__AIM OF THE TASK__: Transcribe the whole listing without a single picture.
[EXTRACTED DATA Boundary: Start]
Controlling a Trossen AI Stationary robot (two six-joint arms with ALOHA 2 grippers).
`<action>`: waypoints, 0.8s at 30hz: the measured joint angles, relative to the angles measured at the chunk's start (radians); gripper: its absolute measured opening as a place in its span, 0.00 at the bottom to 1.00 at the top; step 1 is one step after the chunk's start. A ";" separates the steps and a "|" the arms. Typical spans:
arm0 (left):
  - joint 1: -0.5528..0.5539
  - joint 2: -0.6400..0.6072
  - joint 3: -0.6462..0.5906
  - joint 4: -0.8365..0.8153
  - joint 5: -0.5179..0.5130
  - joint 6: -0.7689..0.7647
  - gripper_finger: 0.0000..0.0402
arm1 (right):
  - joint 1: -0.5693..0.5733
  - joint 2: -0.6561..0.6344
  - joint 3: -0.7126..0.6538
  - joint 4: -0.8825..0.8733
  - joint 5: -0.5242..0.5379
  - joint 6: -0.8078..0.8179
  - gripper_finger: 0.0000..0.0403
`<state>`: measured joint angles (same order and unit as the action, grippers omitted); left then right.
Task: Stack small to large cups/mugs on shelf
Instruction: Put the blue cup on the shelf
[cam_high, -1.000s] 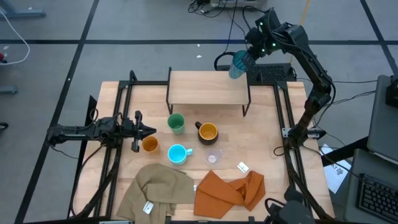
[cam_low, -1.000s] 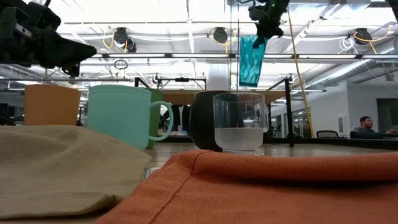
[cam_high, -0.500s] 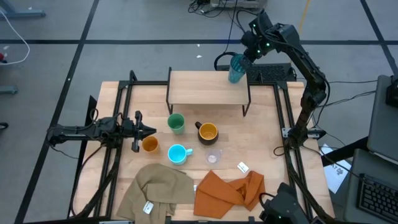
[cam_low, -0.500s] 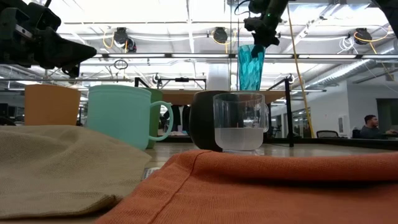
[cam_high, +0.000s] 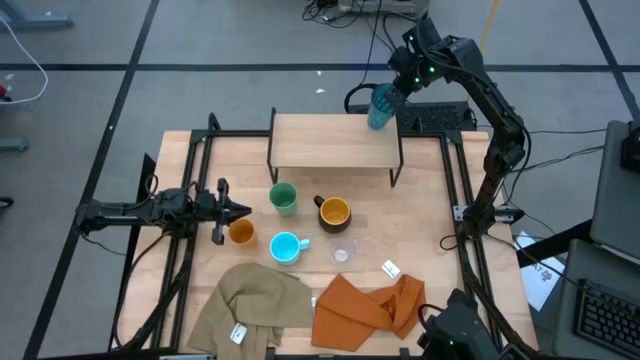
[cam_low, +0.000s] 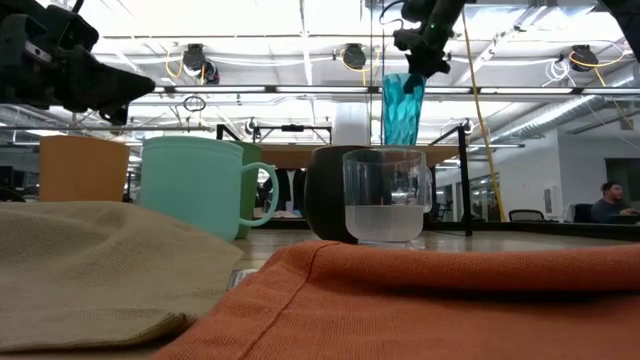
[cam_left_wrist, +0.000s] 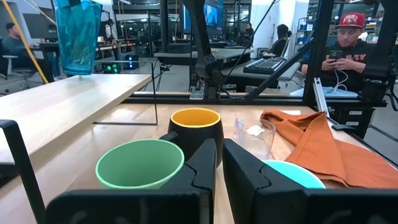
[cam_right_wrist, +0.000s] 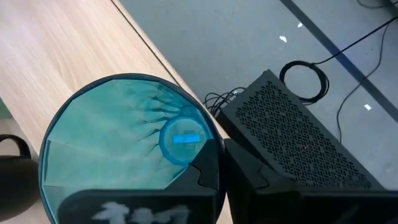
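Overhead: right pincer (cam_high: 392, 88) clenched on the teal tumbler (cam_high: 381, 108) at the shelf (cam_high: 330, 143)'s back right corner; most of the board lies bare. Left pincer (cam_high: 240, 210), clamped shut and empty, waits just beside the orange cup (cam_high: 240, 233) at the counter (cam_high: 420, 215)'s left.

Low view: the tumbler hangs upright above the shelf's right end.

Right wrist view: tumbler rim overlaps the shelf edge.
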<state>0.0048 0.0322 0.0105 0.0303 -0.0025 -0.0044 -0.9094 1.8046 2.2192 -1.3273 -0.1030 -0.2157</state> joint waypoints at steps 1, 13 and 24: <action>0.000 0.000 0.000 -0.004 0.000 0.000 0.08 | 0.000 0.000 0.000 -0.007 -0.002 0.002 0.00; 0.000 0.000 0.000 -0.004 0.000 -0.004 0.08 | 0.000 0.000 0.000 -0.041 -0.003 0.000 0.00; 0.000 0.000 0.000 -0.004 0.000 -0.004 0.08 | 0.001 0.000 0.000 -0.061 -0.006 -0.005 0.01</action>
<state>0.0048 0.0323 0.0105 0.0265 -0.0025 -0.0086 -0.9081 1.8050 2.2189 -1.3888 -0.1086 -0.2207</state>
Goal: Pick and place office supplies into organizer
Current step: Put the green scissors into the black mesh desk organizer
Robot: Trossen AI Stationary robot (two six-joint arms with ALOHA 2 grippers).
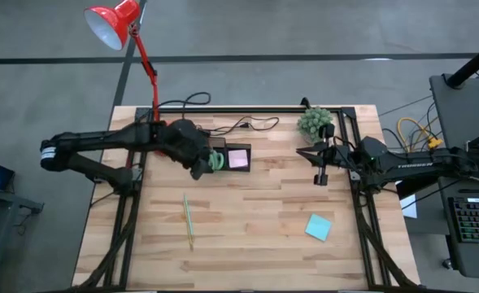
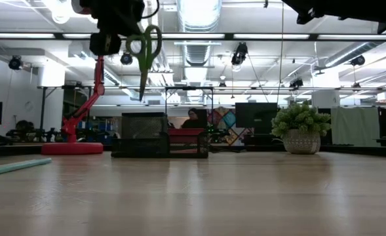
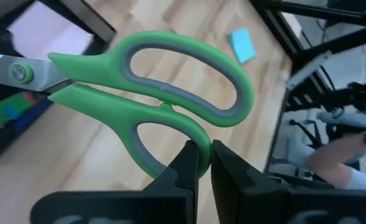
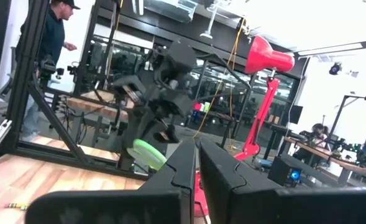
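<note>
My left gripper (image 1: pixel 200 168) is shut on the green-handled scissors (image 1: pixel 215 160), held in the air just left of the black organizer (image 1: pixel 228 146) at the table's far middle. A pink sticky pad (image 1: pixel 238 158) lies in the organizer's low tray. In the low view the scissors (image 2: pixel 145 56) hang blades down above the organizer (image 2: pixel 158 134). A thin green pencil (image 1: pixel 188 220) lies flat on the near left part of the table. A teal sticky pad (image 1: pixel 319 227) lies near right. My right gripper (image 1: pixel 322 172) is shut on nothing, raised at the right. My left gripper pinches the rim of the scissors' smaller handle loop (image 3: pixel 198 148) between its two fingers, at the loop's outer end. The fingers slant down from the table's left. The scissors are lifted clear and hang with the blade tip (image 2: pixel 142 97) pointing down, above the organizer's top.
A red desk lamp (image 1: pixel 113 24) stands at the far left corner, its base (image 2: pixel 71 148) beside the organizer. A potted plant (image 1: pixel 315 122) sits at the far right. Black cables (image 1: pixel 223 126) run behind the organizer. A person (image 4: pixel 46 56) stands beyond the table. Bare wood lies in the middle.
</note>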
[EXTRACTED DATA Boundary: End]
__RESPONSE BELOW__:
Controlling a Trossen AI Stationary robot (two six-joint arms with ALOHA 2 grippers).
`<action>`: waypoints, 0.8s at 30hz: the measured joint angles, relative to the angles measured at the chunk's start (radians); gripper: its absolute measured opening as a place in its span, 0.00 at the bottom to 1.00 at the top; step 1 is one step after the chunk's start. A ";" separates the steps and a "|" the arms. Typical spans:
arm0 (left):
  - joint 1: -0.5528..0.5539
  - joint 2: -0.6400..0.6072
  - joint 3: -0.6462..0.5906
  - joint 4: -0.8365..0.8153
  - joint 5: -0.5179..0.5130
  - joint 6: -0.7689..0.7647
  - gripper_finger: 0.0000..0.0402
arm1 (right):
  - joint 1: -0.5693..0.5733
  - joint 2: -0.6561..0.6344
  - joint 3: -0.7126..0.6538
  - joint 4: -0.8825..0.8733
  - joint 5: -0.5242..0.5379
  - joint 6: -0.8078..0.8179
  - gripper_finger: 0.0000..0.0403
`<state>`: measured joint angles (same order and unit as the action, grippers omitted); left then right.
Task: Stack small to large cups/mugs on shelf
Instruction: Put the blue cup on the shelf
[cam_high, -1.000s] 
[cam_low, -1.000s] 
[cam_high, -0.500s] 
[cam_low, -0.500s] 
[cam_high, +0.000s] 
[cam_low, +0.000s] 
[cam_left_wrist, +0.000s] 
[cam_right_wrist, +0.000s] 
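Overhead: right pincer (cam_high: 392, 88) clenched on the teal tumbler (cam_high: 381, 108) at the shelf (cam_high: 330, 143)'s back right corner; most of the board lies bare. Left pincer (cam_high: 240, 210), clamped shut and empty, waits just beside the orange cup (cam_high: 240, 233) at the counter (cam_high: 420, 215)'s left.

Low view: the tumbler hangs upright above the shelf's right end.

Right wrist view: tumbler rim overlaps the shelf edge.
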<state>0.0048 0.0322 0.0105 0.0303 -0.0025 -0.0044 -0.9094 1.8046 2.2192 -1.3273 -0.1030 -0.2157</state> joint waypoints at steps 1, 13 and 24: <action>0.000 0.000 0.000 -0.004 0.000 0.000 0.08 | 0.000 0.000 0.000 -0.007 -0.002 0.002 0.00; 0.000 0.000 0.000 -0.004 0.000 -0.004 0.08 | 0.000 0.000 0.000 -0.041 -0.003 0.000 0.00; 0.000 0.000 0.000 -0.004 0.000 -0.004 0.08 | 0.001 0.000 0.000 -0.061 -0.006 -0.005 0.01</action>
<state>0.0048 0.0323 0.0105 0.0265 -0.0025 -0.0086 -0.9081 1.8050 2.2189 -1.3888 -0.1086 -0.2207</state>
Goal: Pick and place office supplies into organizer
Current step: Put the green scissors into the black mesh desk organizer
Robot: Trossen AI Stationary robot (two six-joint arms with ALOHA 2 grippers).
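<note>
My left gripper (image 1: pixel 200 168) is shut on the green-handled scissors (image 1: pixel 215 160), held in the air just left of the black organizer (image 1: pixel 228 146) at the table's far middle. A pink sticky pad (image 1: pixel 238 158) lies in the organizer's low tray. In the low view the scissors (image 2: pixel 145 56) hang blades down above the organizer (image 2: pixel 158 134). A thin green pencil (image 1: pixel 188 220) lies flat on the near left part of the table. A teal sticky pad (image 1: pixel 319 227) lies near right. My right gripper (image 1: pixel 322 172) is shut on nothing, raised at the right. My left gripper pinches the rim of the scissors' smaller handle loop (image 3: pixel 198 148) between its two fingers, at the loop's outer end. The fingers slant down from the table's left. The scissors are lifted clear and hang with the blade tip (image 2: pixel 142 97) pointing down, above the organizer's top.
A red desk lamp (image 1: pixel 113 24) stands at the far left corner, its base (image 2: pixel 71 148) beside the organizer. A potted plant (image 1: pixel 315 122) sits at the far right. Black cables (image 1: pixel 223 126) run behind the organizer. A person (image 4: pixel 46 56) stands beyond the table. Bare wood lies in the middle.
</note>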

This answer is now finished.